そのために、お金をすべてに先行して価値あるもののように思い、幸福条件の第一に挙げる考えの人は少なくありません。
しかしどんなに貴重なお金であっても、所詮(しょせん)は人間社会によって産み出された「物」であり、生活上の手段のひとつにすぎないのです。言い換えれば、生きている人間そのものが主体者で、金銭は人間によって考え出された流通上の約束ごとのひとつであるということです。

これを間違えて、人間がお金に使われたり振り回されるところにとんでもない悲劇が生ずるのです。

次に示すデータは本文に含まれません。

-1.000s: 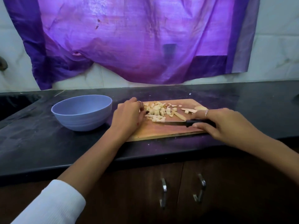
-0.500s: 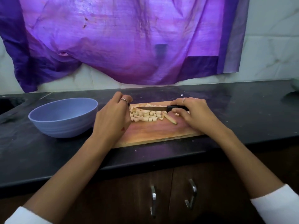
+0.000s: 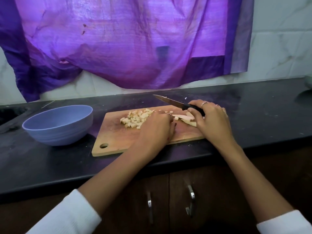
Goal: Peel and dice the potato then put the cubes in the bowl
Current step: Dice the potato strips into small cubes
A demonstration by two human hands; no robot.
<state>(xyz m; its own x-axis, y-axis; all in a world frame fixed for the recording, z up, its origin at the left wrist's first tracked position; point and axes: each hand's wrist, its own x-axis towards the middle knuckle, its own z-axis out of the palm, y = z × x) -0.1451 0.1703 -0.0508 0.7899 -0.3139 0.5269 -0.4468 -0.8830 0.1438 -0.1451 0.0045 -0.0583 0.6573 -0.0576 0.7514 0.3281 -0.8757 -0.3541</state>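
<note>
A wooden cutting board (image 3: 118,141) lies on the black counter. A pile of small potato cubes (image 3: 136,118) sits on its far left half. A few long potato strips (image 3: 184,117) lie on its right half. My right hand (image 3: 211,119) grips the black handle of a knife (image 3: 170,102), with the blade raised and pointing left and away. My left hand (image 3: 157,127) rests on the board between the cubes and the strips, fingers curled down; what they touch is hidden. An empty blue bowl (image 3: 57,125) stands left of the board.
The black counter (image 3: 253,115) runs the full width, with a sink edge (image 3: 10,114) at far left. A purple cloth (image 3: 126,43) hangs on the tiled wall behind. Cabinet doors with metal handles (image 3: 190,200) are below the counter edge.
My right hand has lifted the knife off the cubes, the blade now pointing up and away. My left hand has slid right from the board's left edge to the strips.
</note>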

たとえば、お金をけちけちとためて満足な食事もせず、結局ためたお金を使うことなく餓死した老人がいました。
また遺産をめぐる親族間の争いが高じて殺人事件に発展した例、サラ金苦においつめられて殺人や強盗に走る例もあれば、一家心中の例などお金をめぐる悲惨な事件は毎日のように報道されています。

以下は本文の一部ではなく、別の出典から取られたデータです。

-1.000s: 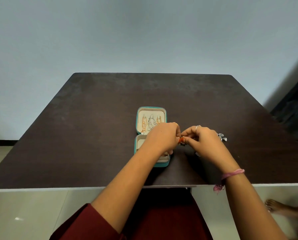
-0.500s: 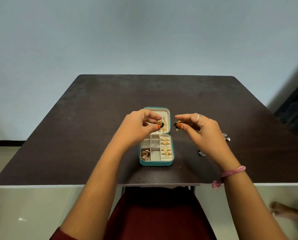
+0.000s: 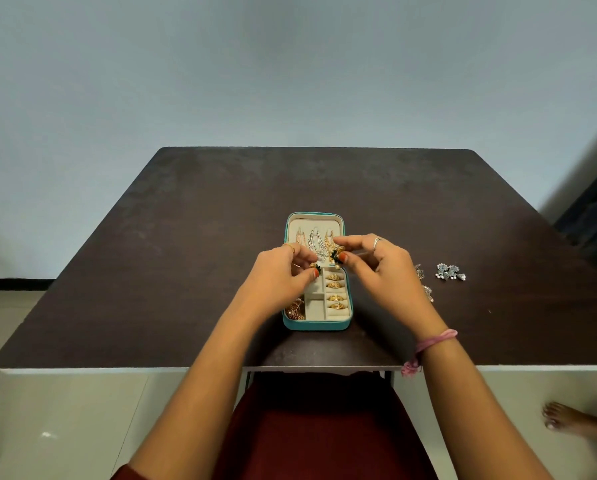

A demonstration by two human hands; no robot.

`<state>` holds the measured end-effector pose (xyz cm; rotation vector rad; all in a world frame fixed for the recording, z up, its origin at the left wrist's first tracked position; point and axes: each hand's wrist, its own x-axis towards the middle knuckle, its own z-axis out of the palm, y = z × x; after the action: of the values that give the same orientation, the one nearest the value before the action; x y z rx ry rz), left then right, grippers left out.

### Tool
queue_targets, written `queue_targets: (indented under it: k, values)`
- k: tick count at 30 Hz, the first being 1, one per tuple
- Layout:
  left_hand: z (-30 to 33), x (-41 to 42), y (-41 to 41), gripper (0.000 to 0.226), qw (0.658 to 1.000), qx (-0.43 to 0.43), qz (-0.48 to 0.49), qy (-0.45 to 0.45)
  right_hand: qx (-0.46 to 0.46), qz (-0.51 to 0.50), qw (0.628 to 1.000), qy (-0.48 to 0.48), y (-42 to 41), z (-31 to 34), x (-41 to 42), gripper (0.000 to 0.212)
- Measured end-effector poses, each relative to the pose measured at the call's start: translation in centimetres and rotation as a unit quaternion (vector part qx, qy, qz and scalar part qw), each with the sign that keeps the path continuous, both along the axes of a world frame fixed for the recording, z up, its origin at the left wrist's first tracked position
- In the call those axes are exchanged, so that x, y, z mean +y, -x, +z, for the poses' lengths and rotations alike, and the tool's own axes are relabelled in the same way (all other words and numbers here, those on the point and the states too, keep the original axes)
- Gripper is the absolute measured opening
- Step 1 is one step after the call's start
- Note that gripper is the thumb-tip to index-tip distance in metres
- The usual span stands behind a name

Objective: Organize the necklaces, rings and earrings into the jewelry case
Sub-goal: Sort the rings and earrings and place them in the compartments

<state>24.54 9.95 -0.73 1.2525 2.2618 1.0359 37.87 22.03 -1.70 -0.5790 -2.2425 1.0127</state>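
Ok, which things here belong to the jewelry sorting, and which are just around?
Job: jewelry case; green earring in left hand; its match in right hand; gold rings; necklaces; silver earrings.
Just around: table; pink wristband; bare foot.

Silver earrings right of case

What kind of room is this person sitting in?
Probably a plain room at home: a bare dark table against a blank wall, a tiled floor, and a bare foot nearby.
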Motion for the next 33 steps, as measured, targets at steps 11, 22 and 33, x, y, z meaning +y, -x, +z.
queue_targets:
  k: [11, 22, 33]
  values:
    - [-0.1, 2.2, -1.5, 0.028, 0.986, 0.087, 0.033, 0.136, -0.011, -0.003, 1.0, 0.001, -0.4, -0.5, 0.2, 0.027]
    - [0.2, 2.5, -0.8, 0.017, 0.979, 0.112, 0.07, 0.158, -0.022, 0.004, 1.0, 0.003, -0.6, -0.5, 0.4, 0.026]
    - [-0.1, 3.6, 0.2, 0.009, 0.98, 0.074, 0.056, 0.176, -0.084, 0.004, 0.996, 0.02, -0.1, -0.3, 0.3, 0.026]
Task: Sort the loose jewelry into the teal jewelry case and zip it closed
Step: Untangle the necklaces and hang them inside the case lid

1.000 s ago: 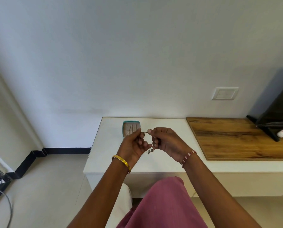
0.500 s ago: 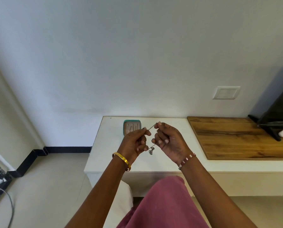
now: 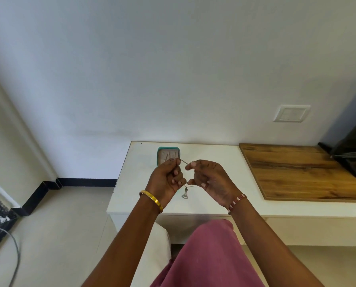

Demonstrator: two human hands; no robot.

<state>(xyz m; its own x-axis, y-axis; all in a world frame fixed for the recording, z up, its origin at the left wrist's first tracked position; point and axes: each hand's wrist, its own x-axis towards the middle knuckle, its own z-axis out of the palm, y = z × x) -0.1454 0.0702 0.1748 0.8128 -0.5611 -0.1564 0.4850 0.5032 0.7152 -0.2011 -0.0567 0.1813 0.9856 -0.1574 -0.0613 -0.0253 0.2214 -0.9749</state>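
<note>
Head view: at far left a grey cable [image 3: 14,251] trails over the pale tiled floor [image 3: 55,235]. The white tabletop [image 3: 139,183] carries the small teal jewelry case [image 3: 168,155], lying open against the back wall with its pale lining showing. In front of the case the left hand [image 3: 165,180], a gold bangle [image 3: 151,200] on its wrist, is curled shut, pinching one end of a thin silver chain necklace [image 3: 184,161]. The chain runs across a short gap to the right hand [image 3: 211,181], also closed and pinching it, with a red and white beaded bracelet [image 3: 236,203] at its wrist. A small silver pendant [image 3: 185,194] hangs between the hands above the tabletop. Further right lies a brown wooden board [image 3: 301,170].
</note>
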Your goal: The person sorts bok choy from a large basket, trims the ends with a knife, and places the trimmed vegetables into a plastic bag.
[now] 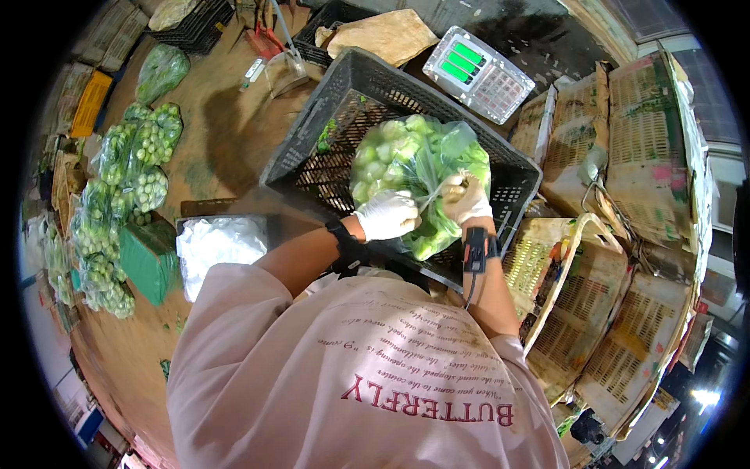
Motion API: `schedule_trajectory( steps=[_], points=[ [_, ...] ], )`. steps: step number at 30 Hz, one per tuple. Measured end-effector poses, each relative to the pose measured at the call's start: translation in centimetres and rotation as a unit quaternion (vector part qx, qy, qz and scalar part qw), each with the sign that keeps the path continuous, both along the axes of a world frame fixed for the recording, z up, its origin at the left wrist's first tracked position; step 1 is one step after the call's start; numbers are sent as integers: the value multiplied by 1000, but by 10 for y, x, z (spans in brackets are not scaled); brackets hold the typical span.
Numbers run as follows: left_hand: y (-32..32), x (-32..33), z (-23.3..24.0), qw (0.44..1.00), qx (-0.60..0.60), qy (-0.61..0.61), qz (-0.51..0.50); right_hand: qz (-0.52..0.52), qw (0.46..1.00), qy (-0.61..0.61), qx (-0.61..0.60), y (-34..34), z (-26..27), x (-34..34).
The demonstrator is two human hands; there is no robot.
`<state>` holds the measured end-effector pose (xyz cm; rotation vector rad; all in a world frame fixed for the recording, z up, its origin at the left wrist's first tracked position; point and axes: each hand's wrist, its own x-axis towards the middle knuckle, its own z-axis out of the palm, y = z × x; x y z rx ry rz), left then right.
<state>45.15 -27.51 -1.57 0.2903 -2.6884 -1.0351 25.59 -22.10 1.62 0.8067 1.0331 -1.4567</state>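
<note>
A clear plastic bag of green leafy vegetables [389, 152] lies in a black plastic crate [310, 126] in front of me. My left hand [388, 215], in a white glove, has its fingers curled on the gathered plastic at the near side of the bag. My right hand [466, 196], gloved too, pinches the bag's twisted neck from the right. The two hands are a short way apart, with the bunched plastic between them. Folds of plastic and the fingers hide just how the neck is held.
A weighing scale's display unit [477, 74] with lit green panels stands beyond the crate. Several filled vegetable bags [111, 234] lie on the floor at left, near a green package [149, 258] and a box of white plastic bags [222, 246]. Stacked plastic baskets [586, 316] rise at right.
</note>
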Motion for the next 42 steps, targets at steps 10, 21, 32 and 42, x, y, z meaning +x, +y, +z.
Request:
schedule_trajectory(
  steps=[10, 21, 32, 42],
  points=[
    [38, -7, 7, 994, -21, 97, -34, -13, 996, -68, 65, -42, -75, -17],
    [14, 38, 14, 963, 147, 114, 196, 554, 375, 706, -232, 37, -6, 32],
    [29, 202, 52, 838, 223, 22, 498, 152, 871, 463, -59, 10, -19, 20],
    [359, 474, -101, 328, 422, -30, 845, 127, 825, 529, -154, -1, 116, -22]
  ],
)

これはお金というものが、私たちの生活に大きな比重を占めている証しでもありますし、生死にかかわるほど大きな影響力をもっている証左でもあります。と同時にこれらの事例から、同じお金であってもそれを使う人間によって幸にも不幸にもなることがわかります。つまり、お金は生活する上に必要なものですが、またお金によって不幸を招くこともあるということなのです。

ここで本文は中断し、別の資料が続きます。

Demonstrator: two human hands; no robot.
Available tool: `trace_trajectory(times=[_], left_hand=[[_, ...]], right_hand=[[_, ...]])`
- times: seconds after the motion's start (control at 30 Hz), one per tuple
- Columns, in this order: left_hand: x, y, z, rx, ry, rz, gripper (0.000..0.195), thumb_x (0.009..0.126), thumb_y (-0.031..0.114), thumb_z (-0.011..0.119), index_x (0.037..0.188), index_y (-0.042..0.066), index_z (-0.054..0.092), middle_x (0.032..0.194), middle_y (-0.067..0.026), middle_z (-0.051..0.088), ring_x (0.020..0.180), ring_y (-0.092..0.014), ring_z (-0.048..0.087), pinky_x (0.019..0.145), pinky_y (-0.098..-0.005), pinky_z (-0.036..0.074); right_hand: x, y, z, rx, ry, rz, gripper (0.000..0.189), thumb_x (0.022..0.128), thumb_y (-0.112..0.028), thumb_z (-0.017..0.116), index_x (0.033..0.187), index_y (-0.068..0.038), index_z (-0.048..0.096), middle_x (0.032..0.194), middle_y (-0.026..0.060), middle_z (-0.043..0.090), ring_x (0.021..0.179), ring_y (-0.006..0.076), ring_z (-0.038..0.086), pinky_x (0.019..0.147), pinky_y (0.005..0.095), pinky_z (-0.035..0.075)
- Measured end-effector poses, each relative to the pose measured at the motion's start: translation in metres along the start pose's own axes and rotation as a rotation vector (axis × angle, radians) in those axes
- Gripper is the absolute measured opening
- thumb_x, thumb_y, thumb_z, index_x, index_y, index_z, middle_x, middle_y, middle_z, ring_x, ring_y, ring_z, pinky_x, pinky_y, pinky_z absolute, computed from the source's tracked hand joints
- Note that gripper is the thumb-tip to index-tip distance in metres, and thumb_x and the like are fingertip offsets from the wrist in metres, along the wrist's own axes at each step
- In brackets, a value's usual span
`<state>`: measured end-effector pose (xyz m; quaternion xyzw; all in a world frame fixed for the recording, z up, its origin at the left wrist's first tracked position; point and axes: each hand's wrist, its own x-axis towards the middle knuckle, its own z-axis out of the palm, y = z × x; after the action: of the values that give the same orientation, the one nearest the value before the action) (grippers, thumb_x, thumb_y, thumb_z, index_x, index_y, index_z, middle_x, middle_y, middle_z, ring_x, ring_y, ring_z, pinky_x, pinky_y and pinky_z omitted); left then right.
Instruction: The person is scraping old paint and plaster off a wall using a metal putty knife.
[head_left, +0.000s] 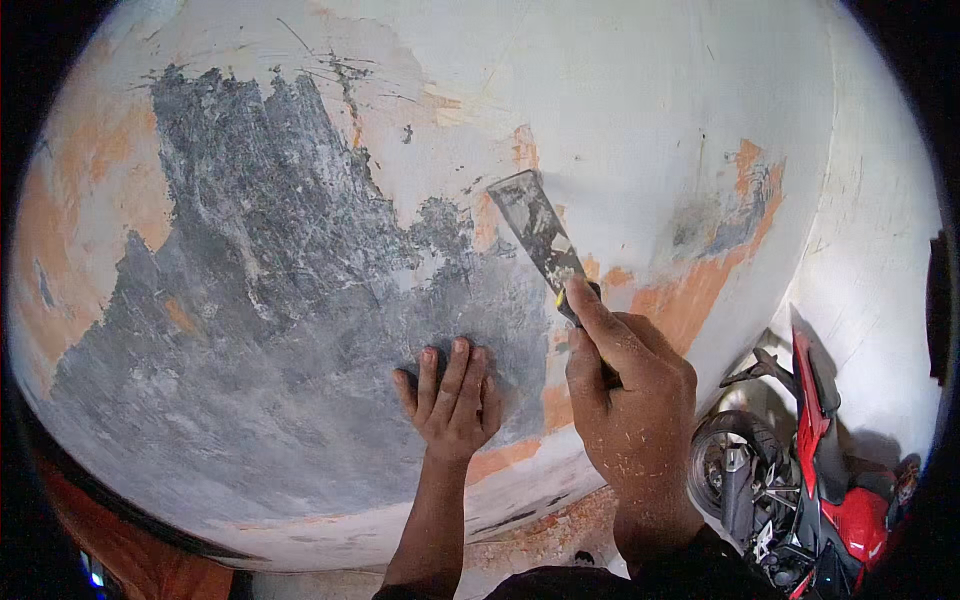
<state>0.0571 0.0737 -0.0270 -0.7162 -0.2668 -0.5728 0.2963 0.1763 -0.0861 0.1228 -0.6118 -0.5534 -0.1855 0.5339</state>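
Observation:
My right hand (634, 382) grips the dark handle of a scraper (536, 229), its flat metal blade tilted up and to the left before the wall. Whitish residue clings to the blade, and pale flecks dot the hand. Whether the blade's edge touches the wall, I cannot tell. Lower and to the left, my left hand (454, 397) rests against a bare grey patch (315, 352) of the wall, fingers spread and holding nothing. Around that patch lies white paint (630, 97) with orange-toned areas (97, 172) and ragged, scratched edges.
A red and black motorcycle (810, 450) stands at lower right, close to the wall corner. Debris lies on the floor (547, 525) along the wall's foot. An orange-brown surface (142, 540) shows at lower left.

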Motion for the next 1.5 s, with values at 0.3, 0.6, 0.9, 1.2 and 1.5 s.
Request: trace_trajectory(times=[0.3, 0.6, 0.9, 1.2, 1.5], left_hand=[[0.004, 0.001, 0.0, -0.021, 0.015, -0.056, 0.031, 0.093, 0.023, 0.059, 0.119, 0.016, 0.073, 0.139, -0.0018, 0.061, 0.144, -0.028, 0.039, 0.123, -0.0542, 0.011], [0.003, -0.003, -0.004, 0.001, 0.015, -0.016, 0.031, 0.094, 0.023, 0.058, 0.12, 0.016, 0.072, 0.142, -0.0014, 0.058, 0.145, -0.027, 0.038, 0.123, -0.0547, 0.011], [0.005, 0.0, 0.002, -0.014, 0.032, -0.023, 0.031, 0.093, 0.023, 0.059, 0.12, 0.015, 0.072, 0.14, -0.0018, 0.06, 0.144, -0.027, 0.039, 0.123, -0.0553, 0.01], [0.007, 0.008, 0.004, -0.038, 0.028, -0.016, 0.031, 0.093, 0.024, 0.059, 0.12, 0.016, 0.071, 0.141, -0.0013, 0.059, 0.145, -0.027, 0.037, 0.123, -0.0548, 0.011], [0.0, 0.0, 0.0, -0.018, 0.036, -0.016, 0.031, 0.094, 0.025, 0.058, 0.121, 0.017, 0.071, 0.143, -0.0011, 0.058, 0.144, -0.027, 0.039, 0.123, -0.0546, 0.011]], right_hand=[[0.013, 0.0, -0.001, -0.04, 0.012, -0.057, 0.039, 0.09, 0.001, 0.065, 0.128, -0.007, 0.067, 0.085, 0.017, 0.068, 0.071, 0.0212, 0.068, 0.063, 0.0331, 0.053], [0.037, -0.012, 0.008, -0.016, 0.066, -0.092, 0.041, 0.09, 0.0, 0.064, 0.13, -0.007, 0.065, 0.089, 0.0162, 0.068, 0.075, 0.0218, 0.069, 0.064, 0.0343, 0.053], [0.037, -0.014, 0.007, -0.024, 0.056, -0.065, 0.037, 0.09, 0.0, 0.064, 0.127, -0.006, 0.067, 0.09, 0.0178, 0.069, 0.075, 0.0241, 0.069, 0.064, 0.0367, 0.054], [0.026, -0.007, -0.002, -0.021, 0.009, -0.043, 0.037, 0.09, 0.001, 0.064, 0.127, -0.004, 0.066, 0.087, 0.0181, 0.067, 0.074, 0.0241, 0.069, 0.062, 0.0351, 0.053], [-0.005, 0.001, -0.003, -0.014, -0.046, -0.017, 0.038, 0.091, 0.001, 0.064, 0.128, -0.005, 0.066, 0.083, 0.0159, 0.066, 0.071, 0.02, 0.066, 0.061, 0.0319, 0.051]])
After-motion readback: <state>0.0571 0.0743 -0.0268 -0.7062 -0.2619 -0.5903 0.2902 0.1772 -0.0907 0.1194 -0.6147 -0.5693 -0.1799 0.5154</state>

ここに主体者である人間を確立しなければ、真実にお金も財産も正しく生かされないという道理を知るべきなのです。

日蓮大聖人は、
「蔵(くら)の財(たから)よりも身の財すぐれたり。身の財より心の財第一なり」(崇峻天皇御書・御書1173頁)
と仰せられています。
私たちにとって大切な財宝はいくつかありますが、お金などの蔵の財よりも、健康な身体が大切であり、それよりも大切な宝が人間の根本ともなる心の財なのです。
お金は、現代の幸福になる条件のひとつであることに違いはありませんが、それが幸福のすべてではありません。根本にある心の財を正しい信仰によって磨き、福徳に満ちみちた人間になったとき、はじめて蔵の財(お金)にも恵まれ、それを正しく自在に使いこなしていけるのです。

せっかくためたお金や財産を不幸や悲劇の種にするか、幸福の種にするかは、その人の心と福徳によって決まります。
物心両面にわたる幸福な人生を築くためにも、まず正しい仏法に帰依し、信仰に励むことから出発しなければならないことを知るべきでしょう。